Assignment >> Which lines of the entries below run from the one holding "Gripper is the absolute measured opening" to the one holding "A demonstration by", inclusive? Set down exactly those lines and no others.
** Opening Source material block **
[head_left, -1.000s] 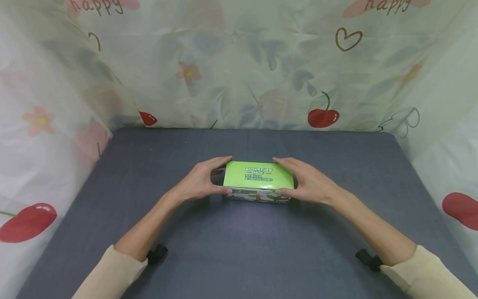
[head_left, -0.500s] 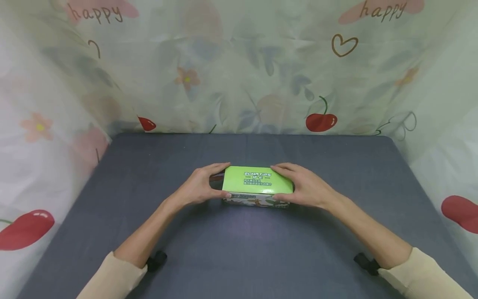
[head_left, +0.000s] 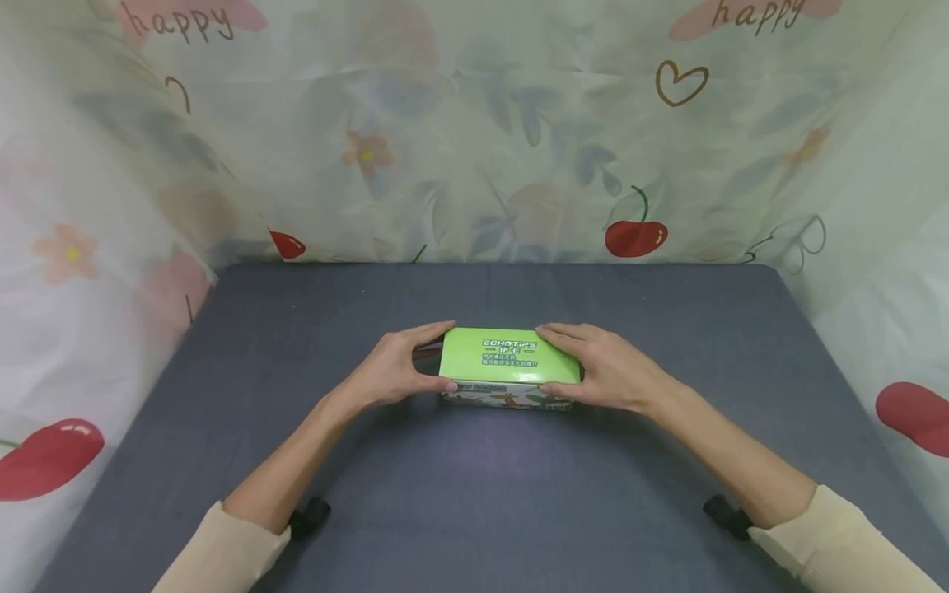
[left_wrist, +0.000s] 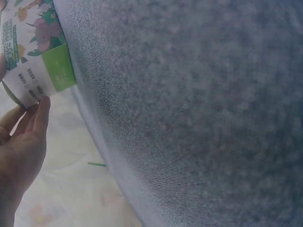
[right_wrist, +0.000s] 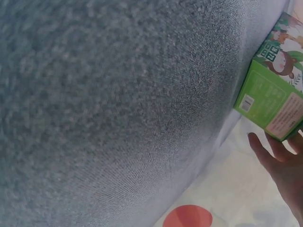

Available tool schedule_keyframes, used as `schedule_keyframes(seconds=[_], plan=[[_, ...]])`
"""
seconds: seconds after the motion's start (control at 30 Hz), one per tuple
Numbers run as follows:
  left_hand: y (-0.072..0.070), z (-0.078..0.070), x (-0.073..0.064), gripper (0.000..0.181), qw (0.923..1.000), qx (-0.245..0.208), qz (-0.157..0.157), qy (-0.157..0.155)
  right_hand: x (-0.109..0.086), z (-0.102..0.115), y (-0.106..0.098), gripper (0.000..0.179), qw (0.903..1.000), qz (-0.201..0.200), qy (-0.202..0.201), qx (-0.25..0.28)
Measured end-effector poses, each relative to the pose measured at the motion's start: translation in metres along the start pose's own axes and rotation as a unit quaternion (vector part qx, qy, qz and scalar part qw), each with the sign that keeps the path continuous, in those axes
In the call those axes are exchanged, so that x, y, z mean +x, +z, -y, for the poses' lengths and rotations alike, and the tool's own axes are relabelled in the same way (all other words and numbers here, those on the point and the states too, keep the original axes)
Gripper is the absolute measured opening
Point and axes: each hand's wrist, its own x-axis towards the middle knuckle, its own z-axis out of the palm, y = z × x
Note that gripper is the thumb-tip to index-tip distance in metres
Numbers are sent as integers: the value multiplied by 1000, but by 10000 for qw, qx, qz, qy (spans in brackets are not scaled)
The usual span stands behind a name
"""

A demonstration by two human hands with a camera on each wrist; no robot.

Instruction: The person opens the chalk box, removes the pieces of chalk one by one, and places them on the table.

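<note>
A small cardboard box [head_left: 510, 356] with a lime-green top and animal pictures on its front sits on the dark table, long side toward me. My left hand [head_left: 396, 366] holds its left end, thumb on the front face and fingers toward the back. Its white and green end panel [left_wrist: 47, 75] shows in the left wrist view, with fingertips touching the lower edge. At the other end, my right hand [head_left: 611, 366] grips the box, thumb in front and fingers over the top back edge. The right wrist view shows the green end [right_wrist: 265, 97] with a barcode, beside the fingers.
The dark grey cloth-covered table [head_left: 489, 494] spreads around the box. A white patterned curtain [head_left: 474, 165] with cherries and flowers hangs behind it and on both sides. Black straps [head_left: 310, 519] show at both forearms near the beige sleeves.
The right hand has drawn in slightly left, and the dark gap between its palm and the box end has narrowed. The head view has shifted a little. The box stays in place.
</note>
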Motion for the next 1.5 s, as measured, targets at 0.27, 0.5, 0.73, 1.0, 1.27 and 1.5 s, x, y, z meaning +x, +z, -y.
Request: schedule_keyframes(seconds=[0.27, 0.5, 0.73, 1.0, 1.27, 1.5], plan=[[0, -1, -1, 90, 10000, -15, -30, 3, 0, -3, 2, 75, 9995, -192, -240, -31], [0, -1, -1, 91, 10000, 44, -17, -21, 0, -6, 3, 71, 9978, -206, -493, -387], [0, -1, 0, 92, 9999, 156, -30, -16, 0, -8, 3, 66, 9965, -246, -595, -525], [0, 0, 0, 92, 9998, 204, -17, 69, 0, -13, 0, 64, 9984, -117, -540, -146], [-1, 2, -1, 94, 9997, 203, 33, 111, 1, -14, -6, 62, 9989, 131, -370, 262], [-2, 3, 0, 94, 9994, 300, 8, 199, 1, -14, -9, 58, 9981, 205, -290, 502]])
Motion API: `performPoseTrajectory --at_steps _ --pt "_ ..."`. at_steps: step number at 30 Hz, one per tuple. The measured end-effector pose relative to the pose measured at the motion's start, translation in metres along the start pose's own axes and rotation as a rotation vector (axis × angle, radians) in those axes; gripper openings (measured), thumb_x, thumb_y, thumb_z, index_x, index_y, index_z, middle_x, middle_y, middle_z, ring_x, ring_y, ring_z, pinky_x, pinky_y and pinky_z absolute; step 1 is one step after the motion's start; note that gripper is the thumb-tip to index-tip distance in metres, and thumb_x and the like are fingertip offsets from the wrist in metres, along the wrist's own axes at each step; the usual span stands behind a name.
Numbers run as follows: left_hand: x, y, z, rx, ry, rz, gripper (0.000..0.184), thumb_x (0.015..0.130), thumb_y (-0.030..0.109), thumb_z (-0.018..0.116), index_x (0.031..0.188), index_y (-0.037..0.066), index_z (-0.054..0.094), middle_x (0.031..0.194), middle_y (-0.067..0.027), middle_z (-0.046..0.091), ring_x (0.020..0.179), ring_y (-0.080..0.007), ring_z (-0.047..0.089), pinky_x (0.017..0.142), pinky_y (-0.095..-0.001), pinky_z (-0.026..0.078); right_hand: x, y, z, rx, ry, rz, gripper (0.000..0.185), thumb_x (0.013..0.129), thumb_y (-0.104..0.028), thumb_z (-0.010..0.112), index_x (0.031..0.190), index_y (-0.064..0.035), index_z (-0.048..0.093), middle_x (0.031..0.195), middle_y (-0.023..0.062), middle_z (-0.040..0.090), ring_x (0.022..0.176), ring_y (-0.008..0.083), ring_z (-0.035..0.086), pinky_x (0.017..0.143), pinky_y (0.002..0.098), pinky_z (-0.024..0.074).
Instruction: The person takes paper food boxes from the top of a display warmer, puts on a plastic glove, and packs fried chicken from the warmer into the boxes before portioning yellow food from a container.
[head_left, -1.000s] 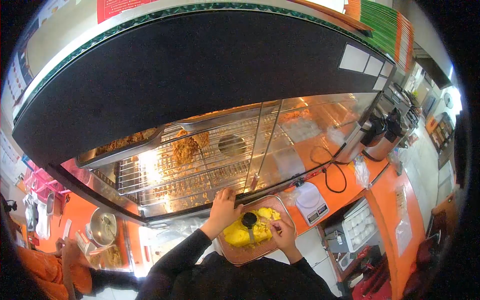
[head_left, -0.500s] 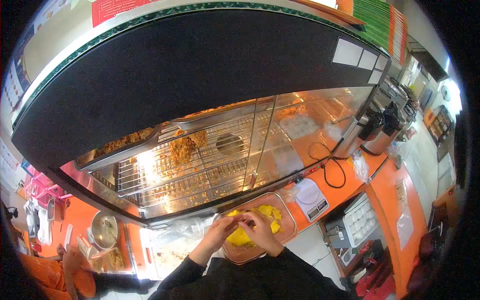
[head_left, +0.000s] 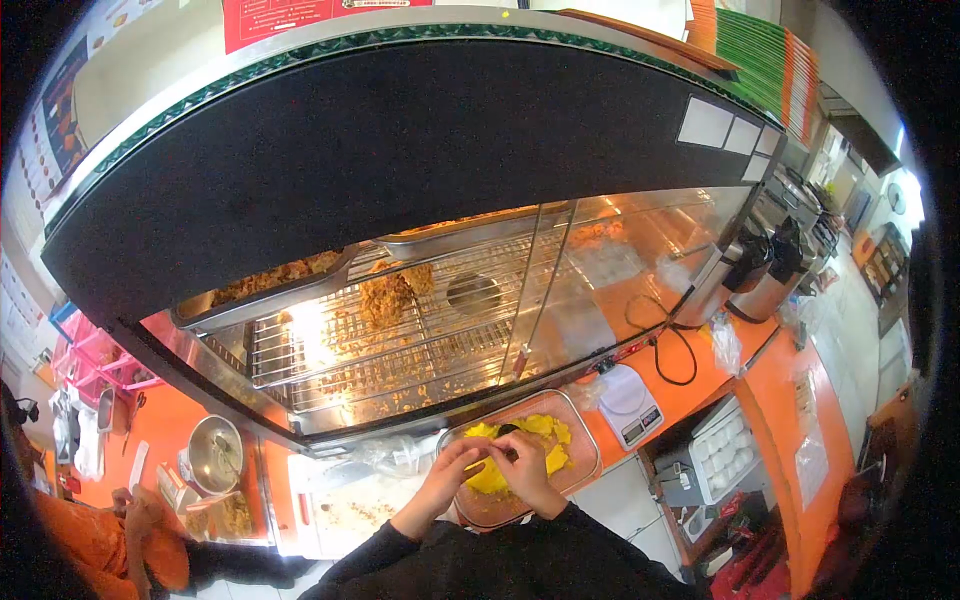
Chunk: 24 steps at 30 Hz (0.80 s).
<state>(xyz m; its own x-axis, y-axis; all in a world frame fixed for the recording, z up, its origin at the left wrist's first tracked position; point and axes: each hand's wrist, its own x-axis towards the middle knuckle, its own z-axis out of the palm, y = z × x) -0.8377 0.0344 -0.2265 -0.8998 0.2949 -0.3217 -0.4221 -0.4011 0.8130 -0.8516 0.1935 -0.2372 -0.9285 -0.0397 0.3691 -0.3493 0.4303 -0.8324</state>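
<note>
A metal tray point(head_left: 583, 470) with yellow, soft-looking food point(head_left: 553, 437) in it is right in front of me. Above the food, my left hand point(head_left: 452, 482) and my right hand point(head_left: 527, 474) meet with fingers bent together. A small dark thing point(head_left: 508, 430) shows at the fingertips of my right hand. Its kind is too small to tell. The fingers of my left hand are pinched close beside it, and what they hold, if anything, is hidden.
Behind the tray stands a heated display cabinet point(head_left: 400, 130) with fried food point(head_left: 388, 298) on a wire rack. A white kitchen scale point(head_left: 627, 400) sits to the right. At left are a steel bowl point(head_left: 216, 455) and another person's hand point(head_left: 142, 510). Plastic bags point(head_left: 395, 455) lie left of the tray.
The view has shifted slightly, moving the cabinet right and down. My hands have drawn a little apart at the fingertips, and the small dark thing now shows there.
</note>
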Motion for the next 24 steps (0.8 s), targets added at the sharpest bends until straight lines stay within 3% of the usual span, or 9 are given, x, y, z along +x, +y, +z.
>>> performPoseTrajectory --at_steps 3,6,12,15,18,21,23,24 --pt "0.003 0.006 0.001 0.024 0.025 -0.035 0.026 0.095 0.022 0.052 0.113 0.005 0.058 0.108 -0.0044 0.061 0.107 -0.0147 0.055 0.090 -0.0348 0.048 0.002 -0.003 -0.003 0.182 -0.022 0.046 0.009 0.076 -0.003 0.070 0.082 -0.0020 0.063 0.077 0.0063 0.059 0.066 0.0166 0.059 0.058 0.0268 0.0454" --pt "0.011 0.004 -0.010 0.108 -0.033 -0.071 0.023 0.095 0.023 0.053 0.110 0.006 0.058 0.101 -0.0024 0.062 0.100 -0.0131 0.058 0.083 -0.0324 0.051 0.008 -0.016 -0.012 0.168 -0.104 0.005 0.013 0.077 -0.013 0.071 0.083 -0.0036 0.064 0.079 0.0085 0.059 0.076 0.0243 0.059 0.064 0.0318 0.0461" --pt "0.007 0.015 -0.009 0.260 -0.098 -0.078 0.016 0.096 0.021 0.050 0.106 0.009 0.057 0.099 -0.0007 0.062 0.095 -0.0117 0.059 0.077 -0.0289 0.052 0.006 -0.004 -0.012 0.157 -0.166 -0.084 0.016 0.075 -0.016 0.072 0.084 -0.0043 0.065 0.081 0.0097 0.060 0.084 0.0269 0.058 0.073 0.0351 0.0456" --pt "0.004 0.017 -0.009 0.293 -0.102 -0.097 0.012 0.096 0.018 0.050 0.105 0.010 0.054 0.097 0.0009 0.058 0.093 -0.0117 0.059 0.077 -0.0281 0.052 0.009 -0.012 -0.015 0.113 -0.222 -0.142 0.013 0.078 -0.014 0.070 0.083 -0.0041 0.064 0.082 0.0080 0.060 0.078 0.0215 0.060 0.069 0.0329 0.0470" --pt "0.005 0.013 -0.015 0.257 -0.098 -0.087 0.010 0.096 0.017 0.049 0.103 0.011 0.053 0.093 0.0014 0.056 0.094 -0.0119 0.059 0.075 -0.0276 0.052 0.014 -0.010 -0.014 0.269 -0.271 0.085 0.010 0.084 -0.014 0.065 0.085 -0.0043 0.063 0.081 0.0046 0.060 0.070 0.0145 0.060 0.062 0.0286 0.0490" --pt "0.008 0.026 -0.014 0.141 -0.101 -0.088 0.008 0.096 0.016 0.048 0.099 0.010 0.052 0.089 0.0012 0.054 0.093 -0.0124 0.059 0.073 -0.0274 0.051 0.039 -0.004 -0.017 0.609 -0.053 0.432 0.010 0.088 -0.014 0.062 0.091 -0.0047 0.059 0.081 0.0021 0.058 0.065 0.0104 0.059 0.056 0.0239 0.0496" --pt "0.009 0.035 -0.003 0.017 -0.050 -0.074 0.008 0.096 0.016 0.048 0.097 0.009 0.052 0.087 0.0009 0.052 0.092 -0.0129 0.059 0.072 -0.0270 0.050 0.052 0.011 -0.010 0.745 0.048 0.499 0.012 0.089 -0.015 0.061 0.093 -0.0053 0.056 0.080 0.0023 0.058 0.066 0.0114 0.059 0.056 0.0235 0.0500" --pt "0.033 0.011 -0.020 -0.123 -0.122 0.026 0.008 0.095 0.014 0.049 0.094 0.008 0.052 0.085 -0.0001 0.052 0.090 -0.0140 0.059 0.072 -0.0273 0.050 0.052 0.015 -0.008 0.811 0.100 0.542 0.013 0.089 -0.016 0.061 0.094 -0.0056 0.055 0.080 0.0024 0.058 0.066 0.0120 0.059 0.056 0.0233 0.0502"
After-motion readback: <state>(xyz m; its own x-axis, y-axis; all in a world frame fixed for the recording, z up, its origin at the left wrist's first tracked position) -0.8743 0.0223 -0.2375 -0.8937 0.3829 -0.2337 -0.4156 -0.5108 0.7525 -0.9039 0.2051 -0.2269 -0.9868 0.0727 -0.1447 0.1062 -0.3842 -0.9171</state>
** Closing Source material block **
Exercise solution >>
Gripper is the absolute measured opening
Point and axes: each hand's wrist, its own x-axis towards the middle knuckle, its own z-axis out of the palm, y = z × x
Note that gripper is the thumb-tip to index-tip distance in metres
Numbers are sent as integers: the value multiplied by 1000, but by 10000 for qw, qx, qz, qy (spans in brackets are not scaled)
The usual span stands behind a name
"""

A demonstration by two human hands with a camera on each wrist; no robot.

For this exercise, nothing more is required.